◆ WORK ORDER ◆
Would you please repeat exactly the entries below, starting at the line with "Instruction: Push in" and ending at the line with "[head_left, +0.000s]", and nothing outside that range? Leave out the pictures.

####

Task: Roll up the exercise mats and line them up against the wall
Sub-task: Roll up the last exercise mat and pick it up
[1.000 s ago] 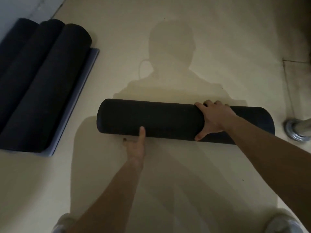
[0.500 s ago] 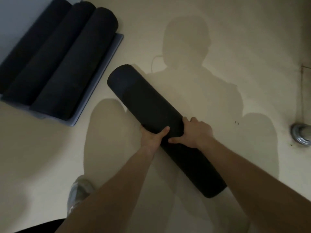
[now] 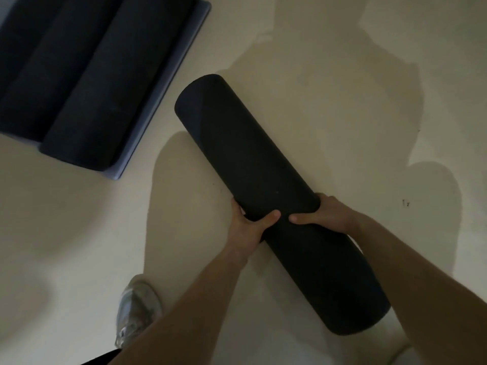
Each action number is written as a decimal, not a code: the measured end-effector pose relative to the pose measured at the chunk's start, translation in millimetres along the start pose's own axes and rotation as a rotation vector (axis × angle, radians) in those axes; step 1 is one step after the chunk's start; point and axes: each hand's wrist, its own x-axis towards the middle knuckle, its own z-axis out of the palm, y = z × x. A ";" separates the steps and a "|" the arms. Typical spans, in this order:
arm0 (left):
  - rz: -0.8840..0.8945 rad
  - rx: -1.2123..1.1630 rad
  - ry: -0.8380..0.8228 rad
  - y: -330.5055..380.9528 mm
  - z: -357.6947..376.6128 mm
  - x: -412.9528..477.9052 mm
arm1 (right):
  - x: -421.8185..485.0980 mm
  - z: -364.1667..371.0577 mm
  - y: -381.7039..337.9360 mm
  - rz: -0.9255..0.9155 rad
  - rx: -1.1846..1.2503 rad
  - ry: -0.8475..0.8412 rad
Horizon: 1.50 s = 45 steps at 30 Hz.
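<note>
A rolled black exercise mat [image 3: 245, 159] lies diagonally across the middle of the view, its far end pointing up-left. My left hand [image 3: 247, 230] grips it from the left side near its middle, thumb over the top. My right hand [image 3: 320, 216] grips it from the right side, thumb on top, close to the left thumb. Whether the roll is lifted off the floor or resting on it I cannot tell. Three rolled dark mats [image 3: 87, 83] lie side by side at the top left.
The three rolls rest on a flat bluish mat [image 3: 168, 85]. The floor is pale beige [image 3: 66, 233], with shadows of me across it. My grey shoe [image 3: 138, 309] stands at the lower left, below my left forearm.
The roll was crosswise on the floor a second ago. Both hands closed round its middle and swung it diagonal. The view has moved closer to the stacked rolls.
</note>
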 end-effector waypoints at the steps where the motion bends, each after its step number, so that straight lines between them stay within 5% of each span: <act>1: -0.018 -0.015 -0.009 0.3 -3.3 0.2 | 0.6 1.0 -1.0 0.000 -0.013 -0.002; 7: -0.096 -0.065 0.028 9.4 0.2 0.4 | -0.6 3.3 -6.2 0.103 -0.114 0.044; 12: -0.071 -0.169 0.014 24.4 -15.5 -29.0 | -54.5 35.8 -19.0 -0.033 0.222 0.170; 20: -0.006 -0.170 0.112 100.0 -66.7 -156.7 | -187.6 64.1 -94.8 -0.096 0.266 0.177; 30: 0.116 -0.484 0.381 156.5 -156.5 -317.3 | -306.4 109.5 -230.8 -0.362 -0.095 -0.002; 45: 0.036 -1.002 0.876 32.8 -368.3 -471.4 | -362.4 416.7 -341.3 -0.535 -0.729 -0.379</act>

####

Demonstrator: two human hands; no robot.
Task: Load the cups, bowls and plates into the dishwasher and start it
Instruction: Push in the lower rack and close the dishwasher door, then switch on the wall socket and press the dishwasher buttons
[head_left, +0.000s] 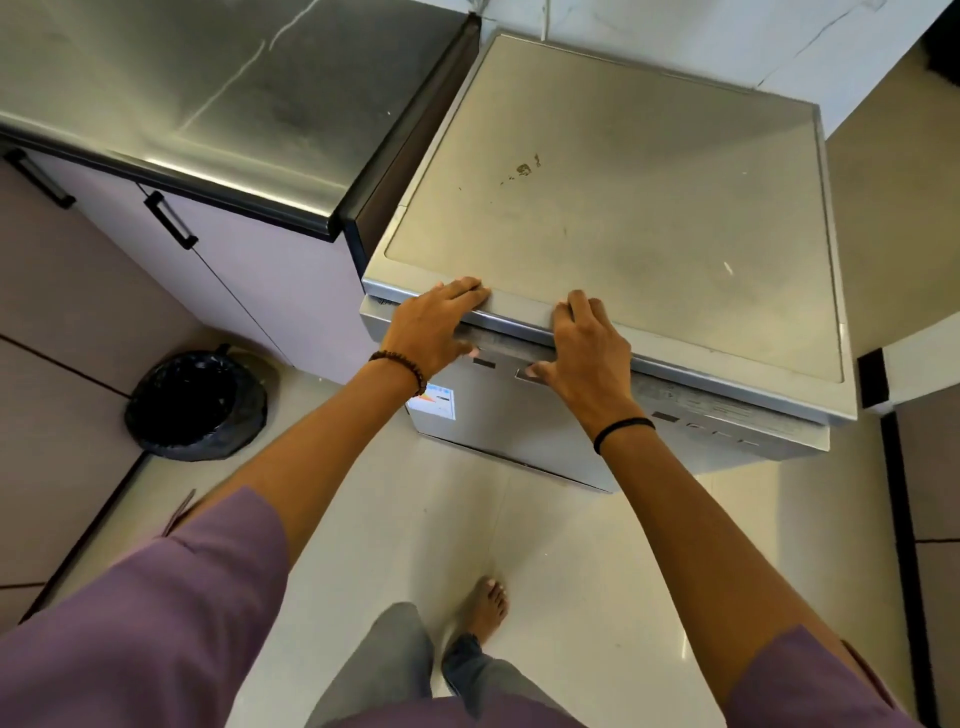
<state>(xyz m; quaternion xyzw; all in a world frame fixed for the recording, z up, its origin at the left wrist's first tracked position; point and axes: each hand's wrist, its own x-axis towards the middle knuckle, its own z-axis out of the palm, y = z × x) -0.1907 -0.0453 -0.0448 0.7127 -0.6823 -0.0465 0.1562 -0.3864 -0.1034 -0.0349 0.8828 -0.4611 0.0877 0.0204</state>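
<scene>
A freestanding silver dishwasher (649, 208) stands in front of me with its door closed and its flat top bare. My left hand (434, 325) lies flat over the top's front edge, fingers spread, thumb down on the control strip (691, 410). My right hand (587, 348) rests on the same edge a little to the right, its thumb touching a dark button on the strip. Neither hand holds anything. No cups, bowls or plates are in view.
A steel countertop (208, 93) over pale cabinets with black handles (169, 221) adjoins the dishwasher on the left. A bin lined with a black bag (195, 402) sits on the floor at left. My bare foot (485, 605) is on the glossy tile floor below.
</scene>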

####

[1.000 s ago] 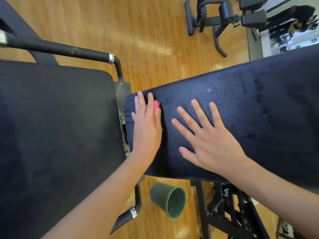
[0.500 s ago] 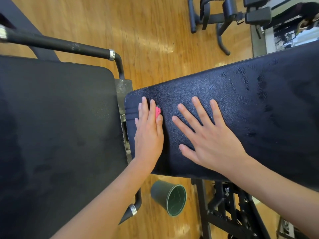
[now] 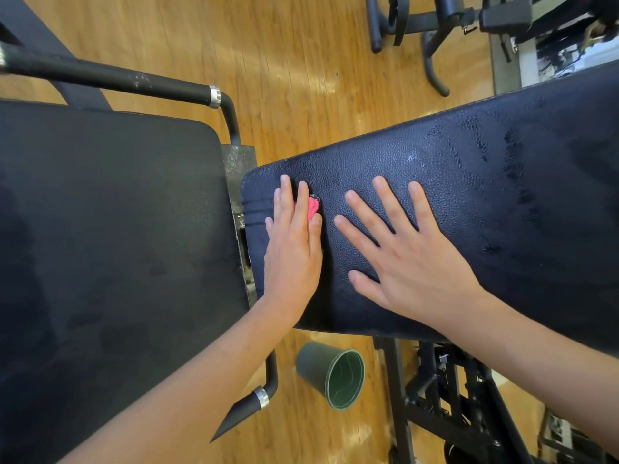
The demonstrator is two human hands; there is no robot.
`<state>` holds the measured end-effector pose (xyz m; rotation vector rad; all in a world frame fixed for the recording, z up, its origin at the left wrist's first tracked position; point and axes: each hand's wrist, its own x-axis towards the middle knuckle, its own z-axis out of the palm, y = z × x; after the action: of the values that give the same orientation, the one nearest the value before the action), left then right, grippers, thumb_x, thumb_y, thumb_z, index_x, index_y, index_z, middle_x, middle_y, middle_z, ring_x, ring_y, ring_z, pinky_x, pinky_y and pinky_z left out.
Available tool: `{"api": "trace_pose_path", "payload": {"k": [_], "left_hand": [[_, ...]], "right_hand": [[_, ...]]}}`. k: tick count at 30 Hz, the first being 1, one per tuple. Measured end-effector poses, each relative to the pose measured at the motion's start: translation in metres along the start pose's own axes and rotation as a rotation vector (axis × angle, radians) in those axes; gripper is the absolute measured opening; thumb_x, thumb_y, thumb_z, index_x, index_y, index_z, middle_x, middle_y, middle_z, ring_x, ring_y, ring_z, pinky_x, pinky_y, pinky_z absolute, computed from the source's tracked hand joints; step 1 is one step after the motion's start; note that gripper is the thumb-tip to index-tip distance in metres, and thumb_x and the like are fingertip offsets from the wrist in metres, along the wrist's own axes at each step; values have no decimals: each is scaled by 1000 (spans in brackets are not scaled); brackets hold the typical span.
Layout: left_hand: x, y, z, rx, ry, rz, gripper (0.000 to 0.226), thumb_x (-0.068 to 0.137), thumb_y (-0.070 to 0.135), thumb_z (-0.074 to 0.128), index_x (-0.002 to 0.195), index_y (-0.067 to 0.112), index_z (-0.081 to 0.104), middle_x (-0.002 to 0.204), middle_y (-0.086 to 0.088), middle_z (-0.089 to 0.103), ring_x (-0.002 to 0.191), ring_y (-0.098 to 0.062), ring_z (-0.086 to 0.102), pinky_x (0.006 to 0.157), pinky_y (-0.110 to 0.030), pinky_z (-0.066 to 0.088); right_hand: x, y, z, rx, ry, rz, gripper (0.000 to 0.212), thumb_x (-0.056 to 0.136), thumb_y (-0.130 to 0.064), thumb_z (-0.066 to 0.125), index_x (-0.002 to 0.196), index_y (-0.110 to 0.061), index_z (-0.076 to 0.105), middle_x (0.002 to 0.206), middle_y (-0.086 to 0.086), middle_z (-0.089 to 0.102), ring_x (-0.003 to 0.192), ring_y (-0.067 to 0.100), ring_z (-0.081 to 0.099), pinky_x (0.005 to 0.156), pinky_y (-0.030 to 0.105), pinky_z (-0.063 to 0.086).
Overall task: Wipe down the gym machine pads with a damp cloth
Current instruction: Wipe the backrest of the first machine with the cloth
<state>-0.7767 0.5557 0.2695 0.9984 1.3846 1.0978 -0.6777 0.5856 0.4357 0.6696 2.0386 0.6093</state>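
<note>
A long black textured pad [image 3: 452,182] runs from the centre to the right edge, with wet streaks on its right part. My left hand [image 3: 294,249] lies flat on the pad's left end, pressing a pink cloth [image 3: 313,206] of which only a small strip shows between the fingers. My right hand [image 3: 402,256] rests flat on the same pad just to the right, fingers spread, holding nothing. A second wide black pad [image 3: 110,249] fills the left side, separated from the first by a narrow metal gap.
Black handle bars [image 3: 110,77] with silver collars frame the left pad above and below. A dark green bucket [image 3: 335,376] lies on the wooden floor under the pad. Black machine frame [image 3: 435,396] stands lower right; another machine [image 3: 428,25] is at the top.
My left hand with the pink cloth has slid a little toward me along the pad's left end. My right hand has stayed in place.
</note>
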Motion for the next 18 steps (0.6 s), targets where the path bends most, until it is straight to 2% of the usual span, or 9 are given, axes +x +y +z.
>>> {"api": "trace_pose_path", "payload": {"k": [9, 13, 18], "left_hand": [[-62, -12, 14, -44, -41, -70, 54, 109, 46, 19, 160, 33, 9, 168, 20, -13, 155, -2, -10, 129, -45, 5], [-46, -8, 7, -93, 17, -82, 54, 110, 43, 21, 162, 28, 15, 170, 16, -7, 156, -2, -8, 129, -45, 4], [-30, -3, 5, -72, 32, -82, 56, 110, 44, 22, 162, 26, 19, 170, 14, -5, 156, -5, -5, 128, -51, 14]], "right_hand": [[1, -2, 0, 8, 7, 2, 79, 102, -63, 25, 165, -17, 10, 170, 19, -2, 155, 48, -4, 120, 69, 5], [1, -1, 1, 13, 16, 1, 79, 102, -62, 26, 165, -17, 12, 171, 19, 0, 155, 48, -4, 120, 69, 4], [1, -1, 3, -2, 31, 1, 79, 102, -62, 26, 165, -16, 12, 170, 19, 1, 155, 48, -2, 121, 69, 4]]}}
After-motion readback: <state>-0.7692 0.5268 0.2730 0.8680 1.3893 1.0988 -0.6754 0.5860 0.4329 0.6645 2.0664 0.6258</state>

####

◆ ANSWER BELOW ◆
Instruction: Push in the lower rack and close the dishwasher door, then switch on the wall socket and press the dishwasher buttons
[head_left, +0.000s] 

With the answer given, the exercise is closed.